■ How to complete this task: Please tell how many of the lines below contain "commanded", using only a number.

Stored entries:
::::::::
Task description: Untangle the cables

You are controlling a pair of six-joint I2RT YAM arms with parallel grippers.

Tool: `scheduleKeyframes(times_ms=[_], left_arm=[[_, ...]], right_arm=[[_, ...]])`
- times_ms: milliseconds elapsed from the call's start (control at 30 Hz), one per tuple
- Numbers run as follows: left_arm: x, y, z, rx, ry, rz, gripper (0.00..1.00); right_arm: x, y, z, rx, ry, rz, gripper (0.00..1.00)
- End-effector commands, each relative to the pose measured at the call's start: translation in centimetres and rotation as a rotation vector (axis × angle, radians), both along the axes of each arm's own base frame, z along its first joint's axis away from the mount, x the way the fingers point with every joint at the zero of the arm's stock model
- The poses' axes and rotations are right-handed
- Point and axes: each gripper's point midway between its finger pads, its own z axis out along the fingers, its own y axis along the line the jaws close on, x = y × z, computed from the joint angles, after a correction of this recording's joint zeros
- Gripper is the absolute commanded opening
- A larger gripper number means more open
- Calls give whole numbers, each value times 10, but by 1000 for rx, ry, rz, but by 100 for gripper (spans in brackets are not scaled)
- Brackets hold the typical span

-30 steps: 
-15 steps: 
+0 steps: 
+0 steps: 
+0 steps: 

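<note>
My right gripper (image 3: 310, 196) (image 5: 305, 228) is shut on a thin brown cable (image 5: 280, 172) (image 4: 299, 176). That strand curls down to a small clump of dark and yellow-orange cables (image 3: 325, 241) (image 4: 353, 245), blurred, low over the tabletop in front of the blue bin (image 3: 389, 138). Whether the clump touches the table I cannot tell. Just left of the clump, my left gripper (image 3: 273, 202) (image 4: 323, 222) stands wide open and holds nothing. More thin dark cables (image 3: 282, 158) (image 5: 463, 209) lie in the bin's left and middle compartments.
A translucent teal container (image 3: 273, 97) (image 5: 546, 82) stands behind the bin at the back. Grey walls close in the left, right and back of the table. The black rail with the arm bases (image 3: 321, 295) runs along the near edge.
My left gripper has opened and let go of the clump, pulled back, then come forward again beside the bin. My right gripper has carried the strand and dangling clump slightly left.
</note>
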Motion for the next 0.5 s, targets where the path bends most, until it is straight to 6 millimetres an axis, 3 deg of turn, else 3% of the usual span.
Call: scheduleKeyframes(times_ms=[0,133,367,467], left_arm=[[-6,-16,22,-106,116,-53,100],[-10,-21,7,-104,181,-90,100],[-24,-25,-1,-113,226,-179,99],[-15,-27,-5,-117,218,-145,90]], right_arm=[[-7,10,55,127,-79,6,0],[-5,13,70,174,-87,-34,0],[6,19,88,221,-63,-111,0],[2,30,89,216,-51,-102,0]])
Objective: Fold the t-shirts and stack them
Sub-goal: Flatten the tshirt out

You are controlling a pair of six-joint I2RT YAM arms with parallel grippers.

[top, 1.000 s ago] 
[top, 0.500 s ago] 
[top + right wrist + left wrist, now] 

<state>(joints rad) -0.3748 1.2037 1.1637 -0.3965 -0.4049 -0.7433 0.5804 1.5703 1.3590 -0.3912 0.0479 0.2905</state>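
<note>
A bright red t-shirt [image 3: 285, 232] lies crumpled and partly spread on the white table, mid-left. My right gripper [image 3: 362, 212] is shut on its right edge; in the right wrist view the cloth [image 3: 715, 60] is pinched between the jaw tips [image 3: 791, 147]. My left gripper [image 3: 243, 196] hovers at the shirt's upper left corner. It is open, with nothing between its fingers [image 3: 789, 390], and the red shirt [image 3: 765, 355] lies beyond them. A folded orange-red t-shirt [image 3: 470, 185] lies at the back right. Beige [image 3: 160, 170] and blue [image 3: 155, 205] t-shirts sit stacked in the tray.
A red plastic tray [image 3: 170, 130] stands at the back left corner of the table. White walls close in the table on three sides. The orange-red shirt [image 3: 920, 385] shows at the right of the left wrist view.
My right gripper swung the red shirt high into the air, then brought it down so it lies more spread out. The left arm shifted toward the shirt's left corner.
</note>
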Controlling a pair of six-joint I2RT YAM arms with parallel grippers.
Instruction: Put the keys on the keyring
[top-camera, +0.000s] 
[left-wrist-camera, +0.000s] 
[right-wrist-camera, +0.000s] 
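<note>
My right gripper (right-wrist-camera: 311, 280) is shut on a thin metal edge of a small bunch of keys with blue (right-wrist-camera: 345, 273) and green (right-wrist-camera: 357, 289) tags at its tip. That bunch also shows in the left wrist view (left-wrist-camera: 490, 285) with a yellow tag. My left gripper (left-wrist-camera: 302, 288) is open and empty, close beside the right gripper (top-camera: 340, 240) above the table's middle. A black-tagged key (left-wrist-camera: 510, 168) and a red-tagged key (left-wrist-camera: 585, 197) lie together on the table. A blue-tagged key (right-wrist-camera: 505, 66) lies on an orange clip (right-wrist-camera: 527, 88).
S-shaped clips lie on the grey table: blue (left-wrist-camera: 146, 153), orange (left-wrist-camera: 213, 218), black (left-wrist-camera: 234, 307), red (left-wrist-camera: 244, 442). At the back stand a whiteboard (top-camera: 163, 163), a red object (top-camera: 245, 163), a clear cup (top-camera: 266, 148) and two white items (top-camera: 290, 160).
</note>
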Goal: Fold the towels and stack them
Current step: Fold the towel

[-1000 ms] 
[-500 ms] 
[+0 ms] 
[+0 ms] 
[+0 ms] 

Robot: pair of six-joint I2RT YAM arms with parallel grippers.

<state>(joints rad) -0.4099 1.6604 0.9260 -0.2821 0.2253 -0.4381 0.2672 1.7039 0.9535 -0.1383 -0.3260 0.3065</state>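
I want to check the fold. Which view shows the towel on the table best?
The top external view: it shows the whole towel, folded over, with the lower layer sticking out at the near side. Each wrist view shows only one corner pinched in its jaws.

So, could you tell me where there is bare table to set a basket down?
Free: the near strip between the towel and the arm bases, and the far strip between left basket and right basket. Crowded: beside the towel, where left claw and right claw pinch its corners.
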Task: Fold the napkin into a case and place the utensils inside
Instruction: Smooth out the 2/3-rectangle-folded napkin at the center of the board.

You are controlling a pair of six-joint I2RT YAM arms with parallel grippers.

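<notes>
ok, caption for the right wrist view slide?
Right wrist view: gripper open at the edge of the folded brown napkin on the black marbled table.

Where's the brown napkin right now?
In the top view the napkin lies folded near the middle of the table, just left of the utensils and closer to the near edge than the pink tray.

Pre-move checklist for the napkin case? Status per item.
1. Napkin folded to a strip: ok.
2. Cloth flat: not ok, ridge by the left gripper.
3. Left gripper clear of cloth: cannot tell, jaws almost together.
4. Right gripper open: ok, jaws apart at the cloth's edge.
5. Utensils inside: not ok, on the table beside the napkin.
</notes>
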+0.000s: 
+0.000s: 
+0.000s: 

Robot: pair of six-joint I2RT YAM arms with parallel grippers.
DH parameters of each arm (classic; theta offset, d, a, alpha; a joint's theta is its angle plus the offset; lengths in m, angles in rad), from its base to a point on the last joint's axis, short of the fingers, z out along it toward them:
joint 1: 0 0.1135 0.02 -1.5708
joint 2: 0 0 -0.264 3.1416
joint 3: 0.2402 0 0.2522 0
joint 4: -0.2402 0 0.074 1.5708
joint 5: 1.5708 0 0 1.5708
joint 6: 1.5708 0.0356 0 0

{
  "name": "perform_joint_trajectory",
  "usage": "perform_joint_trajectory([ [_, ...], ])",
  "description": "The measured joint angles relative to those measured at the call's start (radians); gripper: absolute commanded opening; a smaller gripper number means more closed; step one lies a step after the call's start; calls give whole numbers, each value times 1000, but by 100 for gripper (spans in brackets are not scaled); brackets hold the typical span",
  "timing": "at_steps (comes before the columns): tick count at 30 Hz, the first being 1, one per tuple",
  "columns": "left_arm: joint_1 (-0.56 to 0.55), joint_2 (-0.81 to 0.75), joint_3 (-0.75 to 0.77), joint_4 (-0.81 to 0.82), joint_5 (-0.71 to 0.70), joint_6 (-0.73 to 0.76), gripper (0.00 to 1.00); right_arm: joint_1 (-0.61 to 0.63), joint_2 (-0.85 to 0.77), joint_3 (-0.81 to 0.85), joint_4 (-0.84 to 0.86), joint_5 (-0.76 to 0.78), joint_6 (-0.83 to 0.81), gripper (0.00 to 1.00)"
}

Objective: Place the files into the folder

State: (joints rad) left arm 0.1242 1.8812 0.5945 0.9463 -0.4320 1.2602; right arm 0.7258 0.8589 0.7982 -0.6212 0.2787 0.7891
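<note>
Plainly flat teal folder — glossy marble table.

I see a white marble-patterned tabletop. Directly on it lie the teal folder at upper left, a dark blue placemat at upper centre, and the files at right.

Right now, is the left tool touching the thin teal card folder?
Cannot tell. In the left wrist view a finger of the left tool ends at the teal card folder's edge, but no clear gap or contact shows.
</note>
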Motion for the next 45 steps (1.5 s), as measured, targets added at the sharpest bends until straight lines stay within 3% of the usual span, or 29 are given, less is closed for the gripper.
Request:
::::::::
■ Final answer: 2